**TASK GOAL**
Print out each entry below exactly; do not carry over any image.

[Dataset items]
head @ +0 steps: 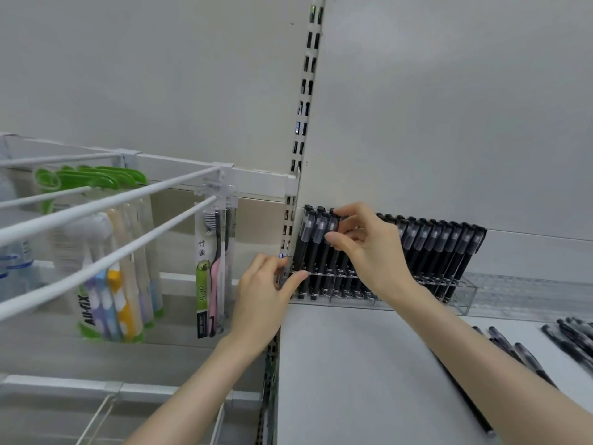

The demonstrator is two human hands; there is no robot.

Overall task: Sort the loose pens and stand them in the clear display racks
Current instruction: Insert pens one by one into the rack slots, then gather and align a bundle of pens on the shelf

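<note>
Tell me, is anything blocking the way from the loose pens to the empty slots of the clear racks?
Nothing visible does. The loose pens lie on the shelf right before the empty slots at the right. Both hands are at the rack's left end: the right hand pinches a racked pen, the left hand grips the rack.

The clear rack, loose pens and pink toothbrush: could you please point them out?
clear rack [466, 295]: head view, right end wall.
loose pens [569, 343]: head view, right-hand pile.
pink toothbrush [213, 284]: head view, handle.

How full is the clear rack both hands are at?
Nearly full: black pens stand leaning along most of the clear rack; only its right end shows none.
</note>
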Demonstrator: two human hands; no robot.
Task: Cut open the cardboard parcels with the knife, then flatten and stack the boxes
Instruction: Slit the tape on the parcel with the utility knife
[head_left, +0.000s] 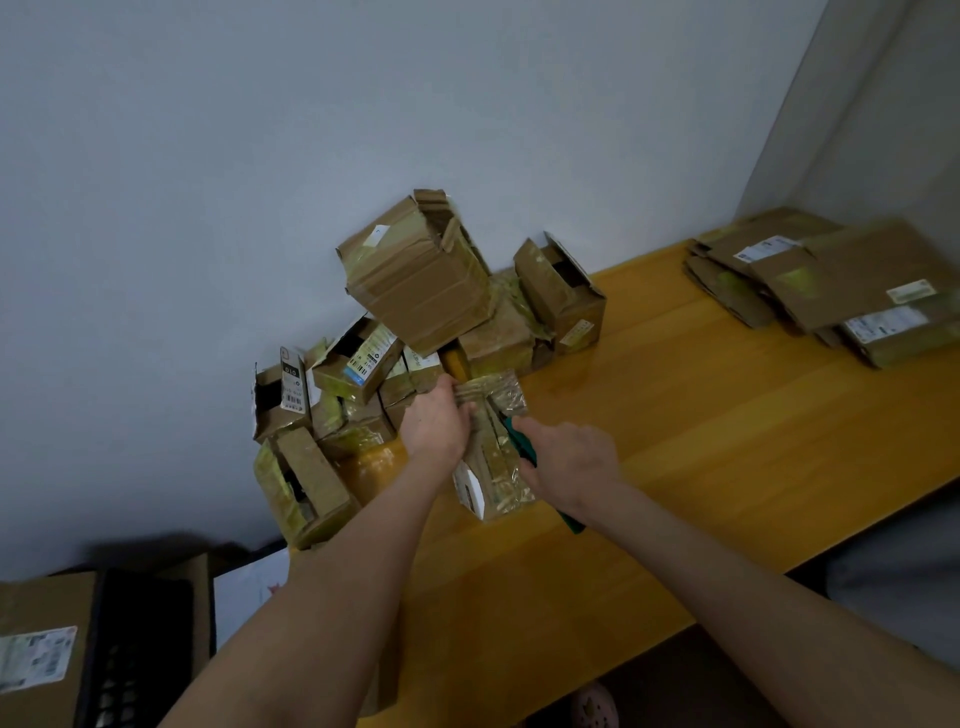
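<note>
A small cardboard parcel (493, 457) wrapped in shiny tape stands on the yellow wooden table (701, 415). My left hand (434, 423) grips its upper left side. My right hand (569, 460) holds a green-handled knife (519, 439) against the parcel's right side; the blade is hidden. Behind it, a heap of taped parcels (415, 291) leans against the wall, several with torn-open ends. A stack of flattened boxes (841, 286) lies at the table's far right.
A large cardboard box (41, 654) with a label and a dark crate (135, 649) stand on the floor at the lower left. The wall runs behind the table, with a corner at the right. The table's front edge runs diagonally at the lower right.
</note>
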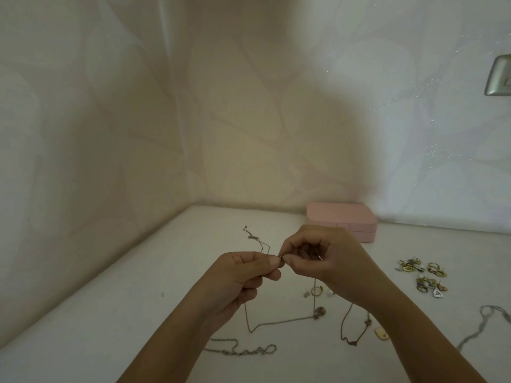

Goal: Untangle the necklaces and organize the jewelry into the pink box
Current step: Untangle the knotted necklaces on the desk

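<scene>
**Hands**
- Left hand [243,272]: raised over the table [132,299], thumb and forefinger pinching the fine chain [253,238], other fingers curled under.
- Right hand [323,258]: fingers curled, thumb and forefinger pinching the same chain. Its fingertips meet those of the left hand.

**Held item**
- Fine chain: a kinked loop stands up beyond the left hand. The rest hangs below both hands, and its low part lies on the table near the pendant [319,311]. Whether the pendant is joined to this chain cannot be told.

**Box**
- Pink box [343,218]: closed, at the far edge of the table against the wall, beyond the right hand and partly hidden by it.

**Loose on the table**
- Silver chain [240,351]: bunched, nearest, under the left forearm.
- Rose necklace [352,340]: in a loop near the right forearm, beside a cream tile charm [381,333].
- Ring [316,291], stud [306,293] and pearl [330,293]: close together under the right hand.
- Earrings [423,276]: gold and silver, heaped in small clusters at right, well apart from the box.
- Grey chain [482,324]: far right, running toward the frame edge.

**Surroundings**
- Switch plate [499,76]: metallic, on the right wall, cut by the frame edge.
</scene>
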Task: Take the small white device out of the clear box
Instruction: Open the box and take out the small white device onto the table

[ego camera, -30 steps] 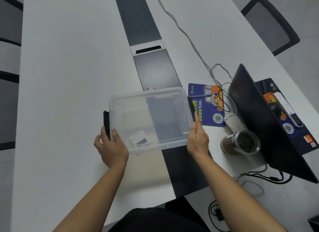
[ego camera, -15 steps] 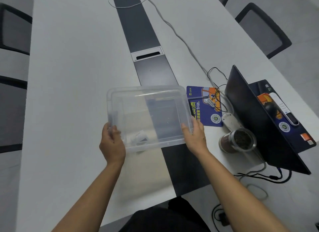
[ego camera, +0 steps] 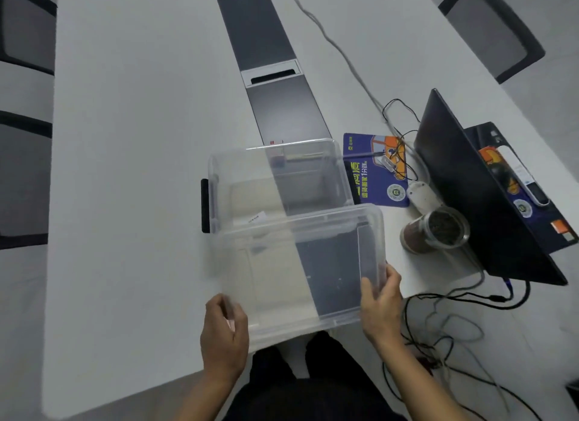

**TASK RESULT**
head @ +0 steps: 

The demonstrator is two human hands; there is no robot.

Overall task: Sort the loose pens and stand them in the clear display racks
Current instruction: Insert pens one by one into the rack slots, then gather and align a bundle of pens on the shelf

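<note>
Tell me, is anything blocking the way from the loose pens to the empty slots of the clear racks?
Nothing visible does. The loose pens lie on the shelf right before the empty slots at the right. Both hands are at the rack's left end: the right hand pinches a racked pen, the left hand grips the rack.

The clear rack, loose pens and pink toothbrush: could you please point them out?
clear rack [466, 295]: head view, right end wall.
loose pens [569, 343]: head view, right-hand pile.
pink toothbrush [213, 284]: head view, handle.

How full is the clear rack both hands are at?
Nearly full: black pens stand leaning along most of the clear rack; only its right end shows none.
</note>
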Demonstrator: two human hands; no robot.
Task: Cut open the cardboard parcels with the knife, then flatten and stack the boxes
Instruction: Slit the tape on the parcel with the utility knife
[head_left, +0.000s] 
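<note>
A small cardboard parcel (493, 457) wrapped in shiny tape stands on the yellow wooden table (701, 415). My left hand (434, 423) grips its upper left side. My right hand (569, 460) holds a green-handled knife (519, 439) against the parcel's right side; the blade is hidden. Behind it, a heap of taped parcels (415, 291) leans against the wall, several with torn-open ends. A stack of flattened boxes (841, 286) lies at the table's far right.
A large cardboard box (41, 654) with a label and a dark crate (135, 649) stand on the floor at the lower left. The wall runs behind the table, with a corner at the right. The table's front edge runs diagonally at the lower right.
</note>
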
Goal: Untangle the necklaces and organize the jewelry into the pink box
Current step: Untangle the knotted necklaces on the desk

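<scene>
**Hands**
- Left hand [243,272]: raised over the table [132,299], thumb and forefinger pinching the fine chain [253,238], other fingers curled under.
- Right hand [323,258]: fingers curled, thumb and forefinger pinching the same chain. Its fingertips meet those of the left hand.

**Held item**
- Fine chain: a kinked loop stands up beyond the left hand. The rest hangs below both hands, and its low part lies on the table near the pendant [319,311]. Whether the pendant is joined to this chain cannot be told.

**Box**
- Pink box [343,218]: closed, at the far edge of the table against the wall, beyond the right hand and partly hidden by it.

**Loose on the table**
- Silver chain [240,351]: bunched, nearest, under the left forearm.
- Rose necklace [352,340]: in a loop near the right forearm, beside a cream tile charm [381,333].
- Ring [316,291], stud [306,293] and pearl [330,293]: close together under the right hand.
- Earrings [423,276]: gold and silver, heaped in small clusters at right, well apart from the box.
- Grey chain [482,324]: far right, running toward the frame edge.

**Surroundings**
- Switch plate [499,76]: metallic, on the right wall, cut by the frame edge.
</scene>
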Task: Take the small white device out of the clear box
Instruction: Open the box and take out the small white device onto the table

[ego camera, -30 steps] 
[ego camera, -15 steps] 
[ego camera, +0 steps] 

The answer has been given, and the exercise is done.